=== ASSIGNMENT ===
Search the data for "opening". Each line containing it is to be copied.
START GIVEN RECORDS
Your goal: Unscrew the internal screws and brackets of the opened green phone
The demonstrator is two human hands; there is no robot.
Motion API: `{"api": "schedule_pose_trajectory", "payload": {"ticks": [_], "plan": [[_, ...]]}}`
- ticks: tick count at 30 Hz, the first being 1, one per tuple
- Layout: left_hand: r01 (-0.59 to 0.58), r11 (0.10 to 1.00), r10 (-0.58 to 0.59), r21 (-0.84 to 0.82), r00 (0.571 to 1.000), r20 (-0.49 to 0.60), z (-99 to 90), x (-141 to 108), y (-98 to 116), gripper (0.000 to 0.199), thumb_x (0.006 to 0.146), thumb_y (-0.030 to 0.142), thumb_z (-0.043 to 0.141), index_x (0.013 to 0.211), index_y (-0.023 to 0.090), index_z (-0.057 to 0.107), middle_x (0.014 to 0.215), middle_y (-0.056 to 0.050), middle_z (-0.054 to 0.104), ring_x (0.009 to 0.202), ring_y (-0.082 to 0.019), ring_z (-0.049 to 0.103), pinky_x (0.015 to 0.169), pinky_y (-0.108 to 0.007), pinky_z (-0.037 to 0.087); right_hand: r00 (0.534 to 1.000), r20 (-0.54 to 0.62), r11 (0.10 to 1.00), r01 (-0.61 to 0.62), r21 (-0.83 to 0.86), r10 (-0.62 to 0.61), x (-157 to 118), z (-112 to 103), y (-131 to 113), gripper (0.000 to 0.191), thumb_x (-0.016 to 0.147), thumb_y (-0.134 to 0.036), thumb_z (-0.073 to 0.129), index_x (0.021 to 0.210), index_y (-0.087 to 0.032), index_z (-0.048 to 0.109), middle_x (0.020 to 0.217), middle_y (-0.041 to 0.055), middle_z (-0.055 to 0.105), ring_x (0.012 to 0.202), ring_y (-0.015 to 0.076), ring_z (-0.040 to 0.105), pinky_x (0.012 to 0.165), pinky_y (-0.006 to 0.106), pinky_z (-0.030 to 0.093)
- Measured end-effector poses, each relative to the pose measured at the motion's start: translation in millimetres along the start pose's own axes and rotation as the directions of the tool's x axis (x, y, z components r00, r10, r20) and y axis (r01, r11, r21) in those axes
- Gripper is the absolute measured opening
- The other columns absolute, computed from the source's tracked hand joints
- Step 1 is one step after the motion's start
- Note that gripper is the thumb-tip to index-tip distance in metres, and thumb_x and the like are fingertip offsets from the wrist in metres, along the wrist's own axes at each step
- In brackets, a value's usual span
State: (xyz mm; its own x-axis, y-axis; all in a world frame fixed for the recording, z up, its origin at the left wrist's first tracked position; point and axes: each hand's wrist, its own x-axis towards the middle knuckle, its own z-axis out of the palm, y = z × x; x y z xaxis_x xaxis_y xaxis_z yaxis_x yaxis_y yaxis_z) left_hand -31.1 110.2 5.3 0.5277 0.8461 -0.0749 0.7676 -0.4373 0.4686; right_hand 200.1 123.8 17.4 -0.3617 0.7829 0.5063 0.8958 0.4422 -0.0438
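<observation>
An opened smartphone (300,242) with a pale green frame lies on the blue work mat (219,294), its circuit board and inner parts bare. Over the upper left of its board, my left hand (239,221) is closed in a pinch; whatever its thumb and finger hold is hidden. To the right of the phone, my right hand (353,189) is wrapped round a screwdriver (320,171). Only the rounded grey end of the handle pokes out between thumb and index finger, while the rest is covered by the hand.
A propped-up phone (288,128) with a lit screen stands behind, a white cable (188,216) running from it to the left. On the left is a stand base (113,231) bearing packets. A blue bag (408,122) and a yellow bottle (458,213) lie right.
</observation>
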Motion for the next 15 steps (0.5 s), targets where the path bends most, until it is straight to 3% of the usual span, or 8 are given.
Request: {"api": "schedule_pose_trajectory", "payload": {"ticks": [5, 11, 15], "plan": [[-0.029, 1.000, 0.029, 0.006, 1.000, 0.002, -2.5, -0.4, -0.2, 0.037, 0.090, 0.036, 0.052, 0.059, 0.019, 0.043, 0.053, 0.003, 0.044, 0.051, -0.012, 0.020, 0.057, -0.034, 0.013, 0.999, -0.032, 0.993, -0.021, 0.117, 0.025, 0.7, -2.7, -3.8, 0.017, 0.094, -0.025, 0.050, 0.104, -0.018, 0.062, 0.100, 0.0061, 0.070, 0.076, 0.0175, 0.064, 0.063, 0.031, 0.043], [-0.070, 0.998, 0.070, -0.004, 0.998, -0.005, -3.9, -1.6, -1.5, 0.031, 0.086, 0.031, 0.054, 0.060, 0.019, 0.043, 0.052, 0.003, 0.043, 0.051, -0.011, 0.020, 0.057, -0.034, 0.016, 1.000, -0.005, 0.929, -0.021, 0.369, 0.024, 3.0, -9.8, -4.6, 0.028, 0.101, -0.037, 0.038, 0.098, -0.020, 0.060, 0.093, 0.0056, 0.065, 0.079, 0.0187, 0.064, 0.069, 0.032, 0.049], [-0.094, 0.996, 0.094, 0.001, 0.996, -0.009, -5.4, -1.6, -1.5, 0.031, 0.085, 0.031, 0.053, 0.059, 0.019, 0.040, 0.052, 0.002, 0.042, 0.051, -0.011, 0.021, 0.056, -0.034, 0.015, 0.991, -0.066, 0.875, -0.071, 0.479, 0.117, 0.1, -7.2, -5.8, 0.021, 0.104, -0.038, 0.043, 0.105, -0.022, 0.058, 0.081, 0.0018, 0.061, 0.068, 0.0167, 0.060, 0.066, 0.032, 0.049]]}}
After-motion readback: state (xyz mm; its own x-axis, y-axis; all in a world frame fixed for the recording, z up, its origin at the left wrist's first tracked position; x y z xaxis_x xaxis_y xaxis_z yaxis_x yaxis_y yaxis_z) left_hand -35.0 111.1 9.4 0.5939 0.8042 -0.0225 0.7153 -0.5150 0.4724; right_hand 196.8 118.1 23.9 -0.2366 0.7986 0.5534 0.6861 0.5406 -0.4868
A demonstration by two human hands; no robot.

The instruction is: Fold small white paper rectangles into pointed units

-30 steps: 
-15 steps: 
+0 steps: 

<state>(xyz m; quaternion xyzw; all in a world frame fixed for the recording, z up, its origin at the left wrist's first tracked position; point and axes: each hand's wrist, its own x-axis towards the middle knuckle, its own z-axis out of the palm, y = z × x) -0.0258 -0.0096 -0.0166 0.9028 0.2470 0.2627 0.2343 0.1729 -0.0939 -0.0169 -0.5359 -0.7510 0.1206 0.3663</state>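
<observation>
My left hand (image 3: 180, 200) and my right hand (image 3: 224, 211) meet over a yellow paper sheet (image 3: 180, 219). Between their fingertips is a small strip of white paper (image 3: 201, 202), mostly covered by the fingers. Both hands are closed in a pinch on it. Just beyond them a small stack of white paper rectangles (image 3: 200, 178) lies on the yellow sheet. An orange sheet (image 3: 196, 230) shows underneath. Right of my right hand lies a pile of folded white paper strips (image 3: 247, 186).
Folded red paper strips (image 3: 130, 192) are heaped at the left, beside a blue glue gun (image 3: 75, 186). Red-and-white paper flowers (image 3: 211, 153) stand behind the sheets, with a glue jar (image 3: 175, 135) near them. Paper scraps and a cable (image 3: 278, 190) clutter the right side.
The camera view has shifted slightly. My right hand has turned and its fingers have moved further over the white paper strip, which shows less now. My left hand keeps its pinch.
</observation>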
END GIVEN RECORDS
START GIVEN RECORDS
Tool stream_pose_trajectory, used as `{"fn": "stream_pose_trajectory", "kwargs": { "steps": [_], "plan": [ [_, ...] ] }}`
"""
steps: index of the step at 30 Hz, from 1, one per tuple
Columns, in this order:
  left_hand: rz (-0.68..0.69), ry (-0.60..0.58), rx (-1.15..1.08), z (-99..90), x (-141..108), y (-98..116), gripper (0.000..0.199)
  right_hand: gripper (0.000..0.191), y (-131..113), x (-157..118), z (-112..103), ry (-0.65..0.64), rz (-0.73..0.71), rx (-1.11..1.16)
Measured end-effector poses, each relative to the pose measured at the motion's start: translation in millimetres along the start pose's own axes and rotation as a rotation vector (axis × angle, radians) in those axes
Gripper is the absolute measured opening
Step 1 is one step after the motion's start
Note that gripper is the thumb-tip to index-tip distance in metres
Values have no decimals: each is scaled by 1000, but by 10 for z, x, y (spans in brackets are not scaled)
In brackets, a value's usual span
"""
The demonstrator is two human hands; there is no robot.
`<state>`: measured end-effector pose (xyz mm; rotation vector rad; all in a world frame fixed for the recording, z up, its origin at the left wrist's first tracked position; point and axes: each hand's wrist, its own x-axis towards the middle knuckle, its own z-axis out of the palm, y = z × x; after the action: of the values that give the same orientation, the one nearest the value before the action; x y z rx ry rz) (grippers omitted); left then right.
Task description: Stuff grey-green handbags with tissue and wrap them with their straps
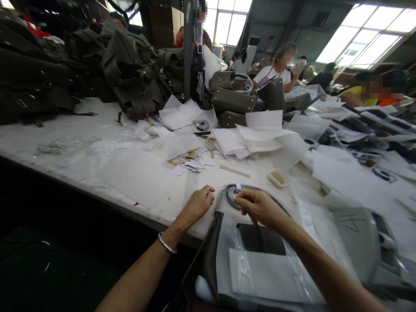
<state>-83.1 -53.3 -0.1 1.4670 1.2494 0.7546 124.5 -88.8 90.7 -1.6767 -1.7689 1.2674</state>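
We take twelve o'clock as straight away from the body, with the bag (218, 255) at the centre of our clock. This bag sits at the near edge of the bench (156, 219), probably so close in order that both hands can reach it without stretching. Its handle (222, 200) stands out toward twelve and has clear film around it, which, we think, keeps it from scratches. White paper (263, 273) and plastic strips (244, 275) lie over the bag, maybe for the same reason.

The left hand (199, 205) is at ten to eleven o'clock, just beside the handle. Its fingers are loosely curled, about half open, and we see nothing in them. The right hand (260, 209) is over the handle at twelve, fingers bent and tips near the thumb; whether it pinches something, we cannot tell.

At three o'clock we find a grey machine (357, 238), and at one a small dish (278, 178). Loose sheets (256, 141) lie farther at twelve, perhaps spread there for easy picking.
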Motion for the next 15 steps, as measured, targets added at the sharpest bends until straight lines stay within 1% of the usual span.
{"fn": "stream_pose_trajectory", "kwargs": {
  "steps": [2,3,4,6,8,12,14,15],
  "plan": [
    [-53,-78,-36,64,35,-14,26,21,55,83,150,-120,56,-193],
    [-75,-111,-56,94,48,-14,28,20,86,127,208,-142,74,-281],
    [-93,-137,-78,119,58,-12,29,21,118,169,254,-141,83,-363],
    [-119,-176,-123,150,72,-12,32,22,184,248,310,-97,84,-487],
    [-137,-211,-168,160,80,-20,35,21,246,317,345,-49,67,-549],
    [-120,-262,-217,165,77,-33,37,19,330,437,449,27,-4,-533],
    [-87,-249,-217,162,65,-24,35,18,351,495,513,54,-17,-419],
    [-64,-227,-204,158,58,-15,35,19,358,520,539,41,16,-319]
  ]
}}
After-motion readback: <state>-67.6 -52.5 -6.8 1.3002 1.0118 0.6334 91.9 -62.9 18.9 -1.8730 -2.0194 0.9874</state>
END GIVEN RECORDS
=== EXPECTED OUTPUT ===
- Gripper is the absolute measured opening
Gripper is the absolute measured opening

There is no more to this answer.